**Work instruction:** Whenever a line in the data below includes the string "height", copy it out.

= Beginning of Section =

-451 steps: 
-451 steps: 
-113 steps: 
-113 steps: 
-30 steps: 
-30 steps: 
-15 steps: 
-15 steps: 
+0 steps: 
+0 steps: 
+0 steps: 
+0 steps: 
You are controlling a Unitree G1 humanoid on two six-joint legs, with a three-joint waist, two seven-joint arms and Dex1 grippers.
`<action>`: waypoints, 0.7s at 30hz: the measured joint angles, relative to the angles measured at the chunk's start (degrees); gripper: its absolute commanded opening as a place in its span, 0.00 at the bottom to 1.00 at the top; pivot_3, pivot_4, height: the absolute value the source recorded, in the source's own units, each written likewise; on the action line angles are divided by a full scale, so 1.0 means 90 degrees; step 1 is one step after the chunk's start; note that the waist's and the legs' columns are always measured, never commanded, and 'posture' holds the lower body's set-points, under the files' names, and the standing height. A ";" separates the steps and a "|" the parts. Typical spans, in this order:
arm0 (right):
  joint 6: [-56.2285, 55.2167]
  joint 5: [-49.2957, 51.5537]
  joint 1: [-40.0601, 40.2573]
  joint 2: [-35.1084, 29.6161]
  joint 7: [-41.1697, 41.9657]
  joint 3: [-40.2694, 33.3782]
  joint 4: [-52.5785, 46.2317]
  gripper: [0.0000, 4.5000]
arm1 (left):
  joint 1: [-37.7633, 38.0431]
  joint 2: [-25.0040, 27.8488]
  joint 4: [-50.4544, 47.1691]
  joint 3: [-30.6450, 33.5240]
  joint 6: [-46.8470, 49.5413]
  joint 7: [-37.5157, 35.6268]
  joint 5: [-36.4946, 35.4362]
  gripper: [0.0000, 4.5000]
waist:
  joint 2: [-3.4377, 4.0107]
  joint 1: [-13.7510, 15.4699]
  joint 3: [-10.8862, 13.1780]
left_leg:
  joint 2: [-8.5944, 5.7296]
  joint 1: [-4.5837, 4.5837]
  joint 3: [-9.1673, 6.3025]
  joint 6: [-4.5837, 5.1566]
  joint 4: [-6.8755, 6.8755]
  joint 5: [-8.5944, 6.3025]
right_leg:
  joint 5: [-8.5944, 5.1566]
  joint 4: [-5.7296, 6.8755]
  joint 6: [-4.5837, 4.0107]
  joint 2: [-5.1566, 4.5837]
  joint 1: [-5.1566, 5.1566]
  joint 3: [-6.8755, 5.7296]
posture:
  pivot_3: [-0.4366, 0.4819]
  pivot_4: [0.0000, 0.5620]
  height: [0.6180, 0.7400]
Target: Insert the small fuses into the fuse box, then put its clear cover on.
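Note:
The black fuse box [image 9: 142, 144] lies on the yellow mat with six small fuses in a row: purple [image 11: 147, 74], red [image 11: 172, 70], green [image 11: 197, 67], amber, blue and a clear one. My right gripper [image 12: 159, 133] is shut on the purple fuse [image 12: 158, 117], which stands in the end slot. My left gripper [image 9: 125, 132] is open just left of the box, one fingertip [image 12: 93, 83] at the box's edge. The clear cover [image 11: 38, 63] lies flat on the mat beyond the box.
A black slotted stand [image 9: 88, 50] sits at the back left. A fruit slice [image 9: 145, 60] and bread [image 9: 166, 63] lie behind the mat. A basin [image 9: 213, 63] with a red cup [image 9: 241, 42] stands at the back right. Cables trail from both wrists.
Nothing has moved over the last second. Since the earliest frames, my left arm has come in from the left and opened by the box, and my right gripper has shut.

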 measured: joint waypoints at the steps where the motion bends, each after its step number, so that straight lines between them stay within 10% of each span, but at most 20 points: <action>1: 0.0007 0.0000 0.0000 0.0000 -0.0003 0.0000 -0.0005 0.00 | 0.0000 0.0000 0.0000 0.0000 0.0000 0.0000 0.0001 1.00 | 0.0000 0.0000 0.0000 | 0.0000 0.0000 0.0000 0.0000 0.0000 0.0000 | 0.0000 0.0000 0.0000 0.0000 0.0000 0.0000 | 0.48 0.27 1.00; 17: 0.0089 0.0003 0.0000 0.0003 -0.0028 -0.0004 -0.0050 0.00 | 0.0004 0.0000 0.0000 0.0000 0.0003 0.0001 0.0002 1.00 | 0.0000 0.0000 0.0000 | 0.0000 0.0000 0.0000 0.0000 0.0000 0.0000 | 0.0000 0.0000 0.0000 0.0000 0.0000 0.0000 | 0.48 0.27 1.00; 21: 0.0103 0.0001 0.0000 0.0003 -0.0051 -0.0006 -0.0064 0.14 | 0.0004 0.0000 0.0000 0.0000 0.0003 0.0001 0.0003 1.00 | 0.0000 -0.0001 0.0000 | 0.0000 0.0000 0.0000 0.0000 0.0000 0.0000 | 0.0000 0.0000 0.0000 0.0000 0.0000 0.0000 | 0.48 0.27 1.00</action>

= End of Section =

**Exercise output:**
`<action>`: waypoints, 0.7s at 30hz: the measured joint angles, relative to the angles measured at the chunk's start (degrees); gripper: its absolute commanded opening as a place in its span, 0.00 at the bottom to 1.00 at the top; pivot_3, pivot_4, height: the absolute value the source recorded, in the source's own units, each written likewise; on the action line angles are divided by a full scale, so 1.0 means 90 degrees; step 1 is one step after the chunk's start; note that the waist's and the legs' columns are always measured, never commanded, and 'posture' holds the lower body's set-points, under the files' names, and the standing height. A ";" separates the steps and a "|" the parts. Typical spans, in this order:
  height: [0.6180, 0.7400]

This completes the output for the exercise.